> [ASSIGNMENT]
Repeat only the lines below from the one containing "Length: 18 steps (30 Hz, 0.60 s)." through the one containing "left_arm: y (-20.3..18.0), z", inclusive, exactly as written.

> [LISTED ENTRIES]
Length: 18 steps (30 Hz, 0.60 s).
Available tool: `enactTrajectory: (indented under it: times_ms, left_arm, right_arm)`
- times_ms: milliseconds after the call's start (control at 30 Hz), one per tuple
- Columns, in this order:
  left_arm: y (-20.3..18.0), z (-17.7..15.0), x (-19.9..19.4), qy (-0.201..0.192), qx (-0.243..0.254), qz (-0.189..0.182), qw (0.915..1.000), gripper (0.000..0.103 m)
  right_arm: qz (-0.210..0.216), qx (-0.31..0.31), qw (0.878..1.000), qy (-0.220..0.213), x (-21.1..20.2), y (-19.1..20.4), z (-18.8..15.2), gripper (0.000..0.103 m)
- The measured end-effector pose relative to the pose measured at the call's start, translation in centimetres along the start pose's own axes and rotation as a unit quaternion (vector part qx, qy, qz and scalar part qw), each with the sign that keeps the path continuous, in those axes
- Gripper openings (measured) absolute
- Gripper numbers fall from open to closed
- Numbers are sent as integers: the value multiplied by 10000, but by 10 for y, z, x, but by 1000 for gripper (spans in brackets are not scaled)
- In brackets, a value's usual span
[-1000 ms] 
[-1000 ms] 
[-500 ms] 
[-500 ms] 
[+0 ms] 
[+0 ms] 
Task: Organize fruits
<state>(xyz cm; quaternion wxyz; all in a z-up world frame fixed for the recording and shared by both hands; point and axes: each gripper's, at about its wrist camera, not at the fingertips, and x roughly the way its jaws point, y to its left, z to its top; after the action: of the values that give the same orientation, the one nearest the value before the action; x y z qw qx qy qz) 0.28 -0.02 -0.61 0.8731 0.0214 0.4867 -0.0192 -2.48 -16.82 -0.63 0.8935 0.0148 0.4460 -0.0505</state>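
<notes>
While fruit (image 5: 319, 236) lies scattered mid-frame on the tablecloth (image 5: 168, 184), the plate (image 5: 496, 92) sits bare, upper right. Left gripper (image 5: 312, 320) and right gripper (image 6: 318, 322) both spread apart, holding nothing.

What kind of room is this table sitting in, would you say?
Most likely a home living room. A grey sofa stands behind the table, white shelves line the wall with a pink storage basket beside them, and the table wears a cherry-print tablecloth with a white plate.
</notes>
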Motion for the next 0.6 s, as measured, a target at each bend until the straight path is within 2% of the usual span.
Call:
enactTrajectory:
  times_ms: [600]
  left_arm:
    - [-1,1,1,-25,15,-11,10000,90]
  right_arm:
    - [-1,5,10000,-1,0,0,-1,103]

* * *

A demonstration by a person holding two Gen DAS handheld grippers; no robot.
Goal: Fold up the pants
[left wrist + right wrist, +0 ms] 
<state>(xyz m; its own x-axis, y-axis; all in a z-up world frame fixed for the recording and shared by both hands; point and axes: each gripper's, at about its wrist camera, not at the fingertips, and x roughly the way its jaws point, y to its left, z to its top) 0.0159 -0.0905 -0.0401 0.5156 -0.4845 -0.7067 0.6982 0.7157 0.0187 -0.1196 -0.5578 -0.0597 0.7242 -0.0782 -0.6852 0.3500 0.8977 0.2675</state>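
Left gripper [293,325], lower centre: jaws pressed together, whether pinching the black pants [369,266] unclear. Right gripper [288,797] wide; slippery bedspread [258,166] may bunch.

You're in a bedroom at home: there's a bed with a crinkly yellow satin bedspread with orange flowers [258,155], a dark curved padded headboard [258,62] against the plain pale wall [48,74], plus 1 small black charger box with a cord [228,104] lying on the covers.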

> [RESPONSE TO THIS EXERCISE]
Length: 18 steps (30 Hz, 0.60 s).
Available tool: `enactTrajectory: (indented under it: times_ms, left_arm, right_arm)`
- times_ms: milliseconds after the call's start (control at 30 Hz), one per tuple
- Columns, in this order:
  left_arm: y (-20.3..18.0), z (-17.7..15.0), x (-19.9..19.4), qy (-0.201..0.192), qx (-0.243..0.254), qz (-0.189..0.182), qw (0.915..1.000), gripper (0.000..0.103 m)

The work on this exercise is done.